Action item – Show each line of the entries below in which the word "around" appears.

--- Data provided Enclosed Below ---

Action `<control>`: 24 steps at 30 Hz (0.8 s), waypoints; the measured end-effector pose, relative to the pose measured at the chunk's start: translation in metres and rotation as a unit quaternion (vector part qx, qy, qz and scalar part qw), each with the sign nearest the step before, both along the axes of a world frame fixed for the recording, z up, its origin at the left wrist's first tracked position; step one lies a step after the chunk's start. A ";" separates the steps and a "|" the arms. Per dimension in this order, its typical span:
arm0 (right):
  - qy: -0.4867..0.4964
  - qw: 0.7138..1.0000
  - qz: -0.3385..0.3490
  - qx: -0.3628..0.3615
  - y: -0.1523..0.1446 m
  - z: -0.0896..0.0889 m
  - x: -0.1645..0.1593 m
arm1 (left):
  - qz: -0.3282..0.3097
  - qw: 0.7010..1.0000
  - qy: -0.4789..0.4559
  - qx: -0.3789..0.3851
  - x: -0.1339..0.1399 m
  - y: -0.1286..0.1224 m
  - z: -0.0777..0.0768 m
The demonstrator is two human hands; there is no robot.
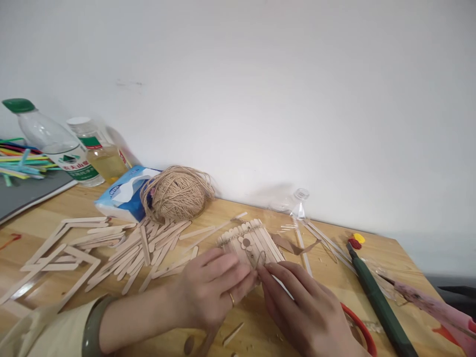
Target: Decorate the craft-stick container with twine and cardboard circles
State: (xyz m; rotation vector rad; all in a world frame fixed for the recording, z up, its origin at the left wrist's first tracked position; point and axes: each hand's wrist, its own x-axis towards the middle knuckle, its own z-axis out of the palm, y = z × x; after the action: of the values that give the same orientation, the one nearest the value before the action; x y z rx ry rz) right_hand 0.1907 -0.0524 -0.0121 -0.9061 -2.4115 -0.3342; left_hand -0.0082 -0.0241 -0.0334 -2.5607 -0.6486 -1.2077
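A small panel of craft sticks lies in front of me, with a twine band across its top and a brown button-like disc on it. A thin loop of twine rises over the panel's lower part. My left hand, with a ring on one finger, is closed at the panel's lower left, its fingertips pinching at the base of the loop. From the right, my right hand meets it there, thumb and fingers pressed together on the twine. The fingers hide the panel's lower edge.
Loose craft sticks cover the left of the table. Behind them are a twine ball, a tissue pack and bottles. At right lie a green-handled cutter, a pink glue gun and red-handled scissors.
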 end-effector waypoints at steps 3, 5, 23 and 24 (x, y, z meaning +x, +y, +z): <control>-0.004 1.000 0.001 0.013 -0.001 0.001 0.001 | -0.007 0.998 -0.033 0.053 0.003 0.000 0.000; -0.007 1.000 0.002 0.017 -0.001 0.001 0.001 | 0.001 0.998 -0.033 0.044 0.005 0.000 0.002; -0.033 0.999 0.027 0.020 -0.009 -0.004 0.009 | -0.055 0.992 0.027 -0.107 -0.012 0.017 0.017; -0.031 0.999 0.026 0.019 -0.008 -0.004 0.008 | -0.056 0.992 0.026 -0.108 -0.012 0.017 0.016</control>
State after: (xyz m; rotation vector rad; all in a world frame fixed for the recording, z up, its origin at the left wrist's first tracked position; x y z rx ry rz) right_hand 0.1992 -0.0608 -0.0158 -0.8259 -2.4716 -0.3927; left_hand -0.0206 -0.0070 -0.0179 -2.8326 -0.6651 -1.1573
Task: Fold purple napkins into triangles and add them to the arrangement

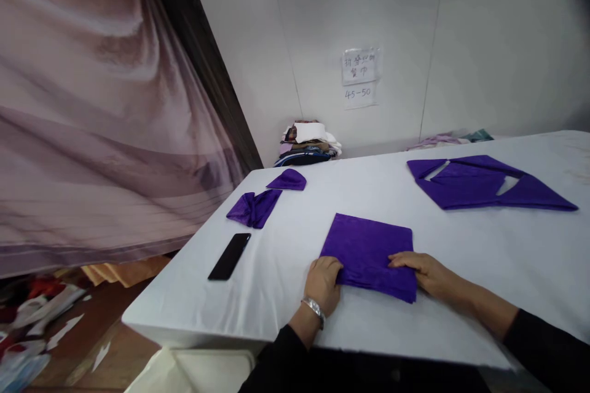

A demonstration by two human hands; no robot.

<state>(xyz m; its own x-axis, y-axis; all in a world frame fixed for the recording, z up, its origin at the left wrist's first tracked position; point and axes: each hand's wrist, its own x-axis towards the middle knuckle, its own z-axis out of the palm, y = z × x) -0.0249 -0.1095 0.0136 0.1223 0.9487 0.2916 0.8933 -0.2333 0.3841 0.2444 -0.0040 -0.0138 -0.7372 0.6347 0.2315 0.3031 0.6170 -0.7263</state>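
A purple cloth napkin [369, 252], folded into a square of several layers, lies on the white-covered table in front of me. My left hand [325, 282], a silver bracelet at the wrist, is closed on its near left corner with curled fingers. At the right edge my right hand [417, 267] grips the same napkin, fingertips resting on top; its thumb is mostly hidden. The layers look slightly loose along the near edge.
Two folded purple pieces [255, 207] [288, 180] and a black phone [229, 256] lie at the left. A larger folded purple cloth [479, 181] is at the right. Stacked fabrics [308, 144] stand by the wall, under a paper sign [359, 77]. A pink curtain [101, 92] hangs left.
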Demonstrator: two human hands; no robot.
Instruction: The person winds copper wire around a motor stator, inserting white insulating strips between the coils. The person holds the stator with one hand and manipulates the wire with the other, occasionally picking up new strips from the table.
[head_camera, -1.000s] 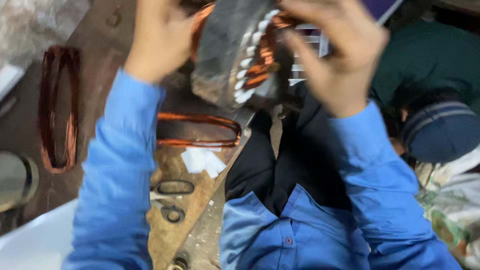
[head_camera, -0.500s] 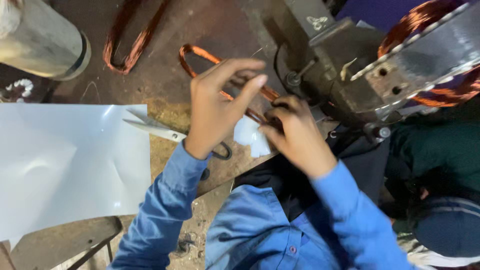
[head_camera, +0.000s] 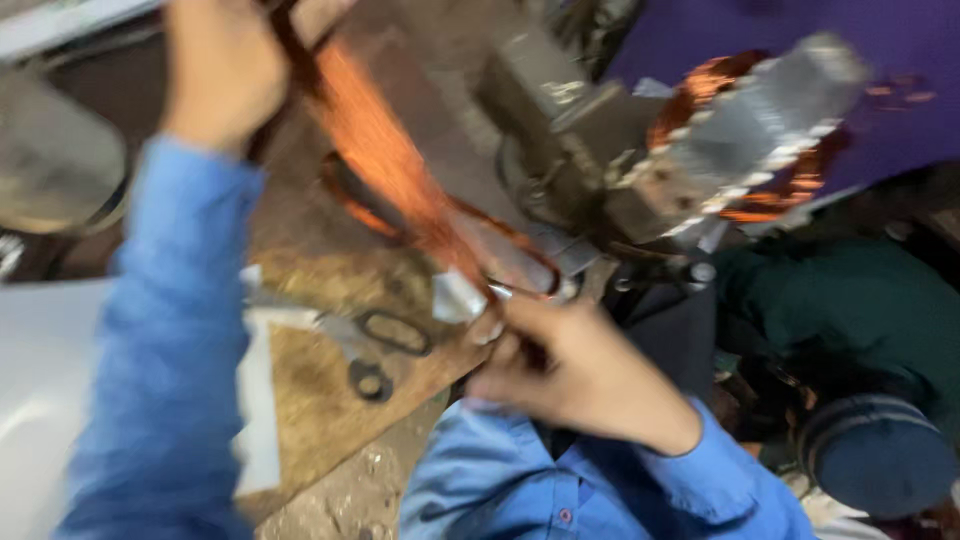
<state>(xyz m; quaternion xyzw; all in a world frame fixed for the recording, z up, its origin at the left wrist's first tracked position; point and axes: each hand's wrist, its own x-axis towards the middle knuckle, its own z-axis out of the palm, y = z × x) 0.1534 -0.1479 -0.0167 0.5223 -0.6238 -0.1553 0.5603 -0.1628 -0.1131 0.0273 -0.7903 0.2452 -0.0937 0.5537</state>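
Note:
A long loop of copper wire coil is stretched between my two hands, blurred by motion. My left hand grips its far end at the top left. My right hand pinches its near end close to my chest, next to a small piece of white paper. Both arms wear blue sleeves. A grey motor stator with copper windings is clamped in a dark bench vise at the upper right.
Scissors lie on the worn brown bench below the coil. A white sheet covers the left side. A metal cylinder stands at far left. Another copper coil rests near the vise. A person in dark green sits at right.
My left hand rose to the top left, pulling the copper coil out long. My right hand stayed low on the near end. The view shifted, and the stator sits in the vise.

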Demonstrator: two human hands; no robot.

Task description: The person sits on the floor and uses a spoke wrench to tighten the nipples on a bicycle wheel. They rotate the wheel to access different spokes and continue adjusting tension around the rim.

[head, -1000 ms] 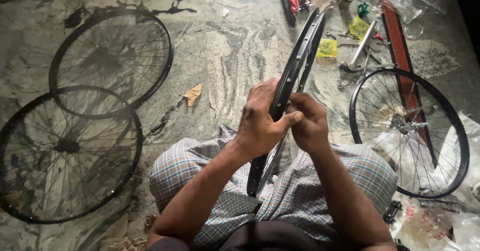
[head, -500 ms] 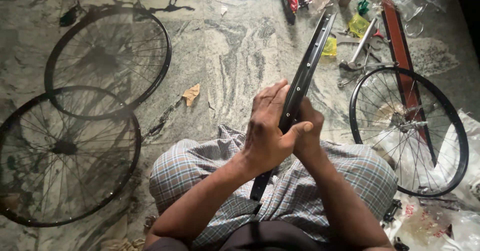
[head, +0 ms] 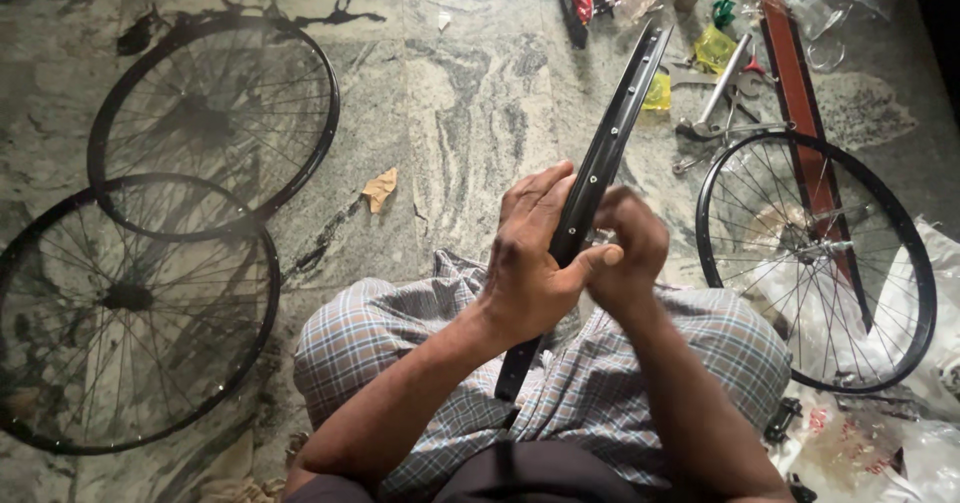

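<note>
Dim, soft light falls on the marble floor [head: 480,113], brightest toward 12 o'clock. The spoked wheels [head: 215,123] at 9 o'clock cast faint shadows. Corners darken, deepest at 1 o'clock. Focus is fair; the forearms at 6 o'clock appear dark and slightly soft.

The rim [head: 600,163] is a bare black bicycle hoop, seen almost edge-on, so it reads as a long narrow bar with a shallow channel down its middle. A row of small spoke holes runs along that channel, showing as pale dots. It carries no spokes and no hub. It stands tilted, its upper end leaning away toward the top right of the view above the stone floor, its lower end passing down between the knees over the checked cloth. Its middle stretch is hidden where 2 hands close round it, 1 on each side. Its finish looks matte with dull highlights.
</note>
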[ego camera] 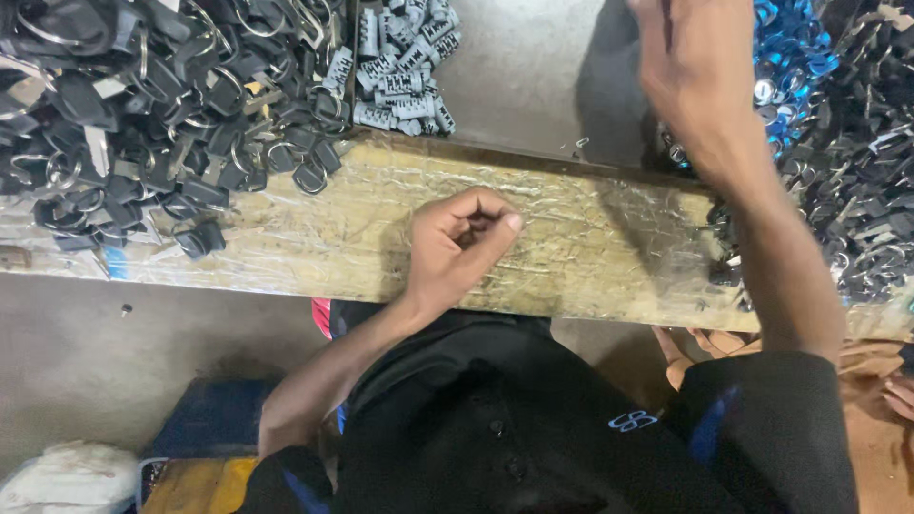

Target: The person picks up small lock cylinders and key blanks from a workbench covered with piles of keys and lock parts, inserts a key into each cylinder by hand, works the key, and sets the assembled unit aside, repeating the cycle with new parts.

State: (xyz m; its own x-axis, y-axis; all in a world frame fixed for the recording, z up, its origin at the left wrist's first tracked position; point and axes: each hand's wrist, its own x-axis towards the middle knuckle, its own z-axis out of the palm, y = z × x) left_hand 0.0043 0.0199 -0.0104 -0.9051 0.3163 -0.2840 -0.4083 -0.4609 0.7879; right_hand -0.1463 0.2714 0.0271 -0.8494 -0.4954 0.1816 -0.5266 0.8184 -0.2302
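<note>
On the foil-wrapped plank, left hand curled in a loose fist, right hand outstretched over blue rings, grip unclear.

Foil-wrapped wooden plank, grey floor

On the board, near its middle: left hand, curled into a loose fist. Far left, spilling over the board's back edge: heap of key fobs with rings. Just right of that heap, behind the board, on the tabletop: cluster of ridged metal pieces. Far right, beyond the board's end: right hand, over a pile of small metal parts.
</note>
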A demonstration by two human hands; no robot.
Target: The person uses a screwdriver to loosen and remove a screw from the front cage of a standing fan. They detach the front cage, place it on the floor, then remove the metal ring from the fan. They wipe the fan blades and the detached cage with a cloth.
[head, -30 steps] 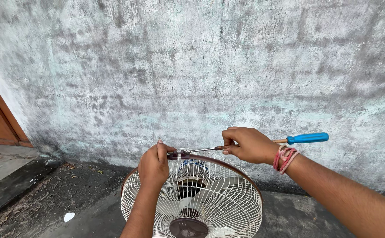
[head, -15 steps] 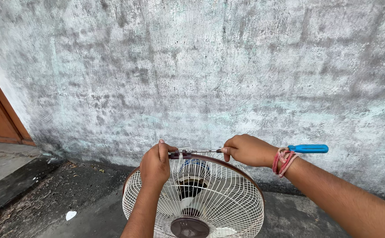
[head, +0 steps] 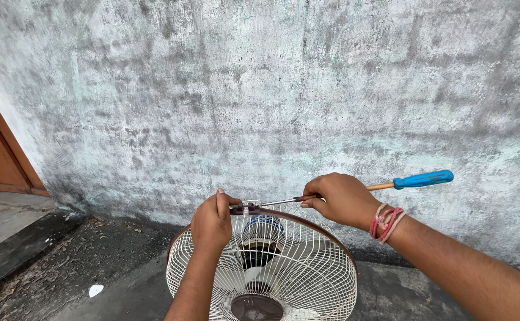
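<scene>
While left hand (head: 212,221) fingers pinch the clip (head: 245,208) on the fan guard (head: 307,267), right hand (head: 343,199) grips the screwdriver (head: 355,191). Tip sits just beside those fingers; a slip could jab them.

Both hands raised, fists closed, arms reaching forward

The left hand (head: 212,223) is held upright, back toward the camera, fingers curled shut in a pinch at its top, forearm rising straight from below. The right hand (head: 342,199) is clenched, knuckles up, its arm stretching in from the lower right, red threads tied round the wrist.
</scene>
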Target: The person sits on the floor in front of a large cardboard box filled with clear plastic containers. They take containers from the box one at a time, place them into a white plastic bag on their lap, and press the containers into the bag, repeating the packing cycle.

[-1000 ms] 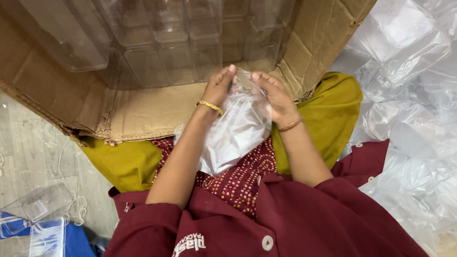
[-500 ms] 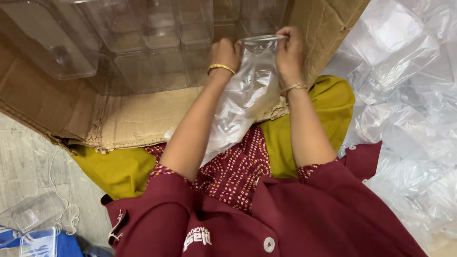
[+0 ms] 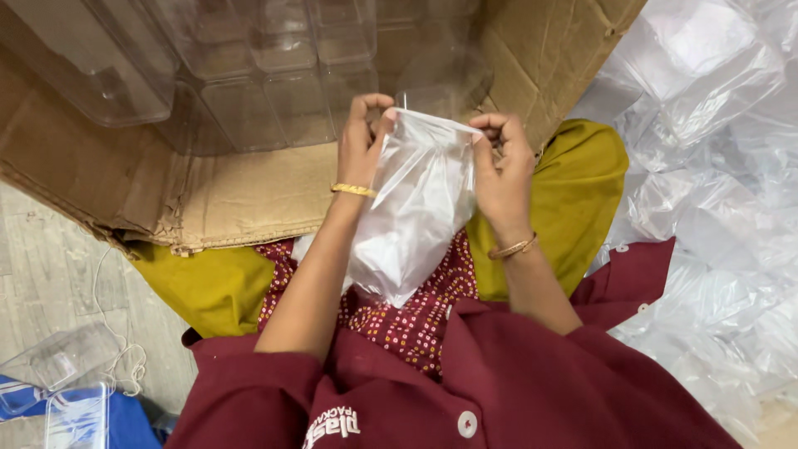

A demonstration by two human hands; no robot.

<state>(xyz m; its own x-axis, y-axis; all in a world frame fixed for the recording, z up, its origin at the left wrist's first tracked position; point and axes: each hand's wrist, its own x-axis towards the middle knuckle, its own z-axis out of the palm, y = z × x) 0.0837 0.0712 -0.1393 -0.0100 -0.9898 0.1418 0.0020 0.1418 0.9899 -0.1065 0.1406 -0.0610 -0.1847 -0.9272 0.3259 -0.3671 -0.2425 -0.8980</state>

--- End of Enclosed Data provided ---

Answer box –
Instruction: The person winds copper wire around a motor stator, inserting white insulating strips between the coils. The person holds the stator with one hand and manipulates the wire with the other, occasionally picking up new strips from the table.
Task description: The person sits on the floor and uses a spoke wrench to tighten the nipples on a bicycle wheel. They rotate the wheel to access different spokes and continue adjusting tension around the rim.

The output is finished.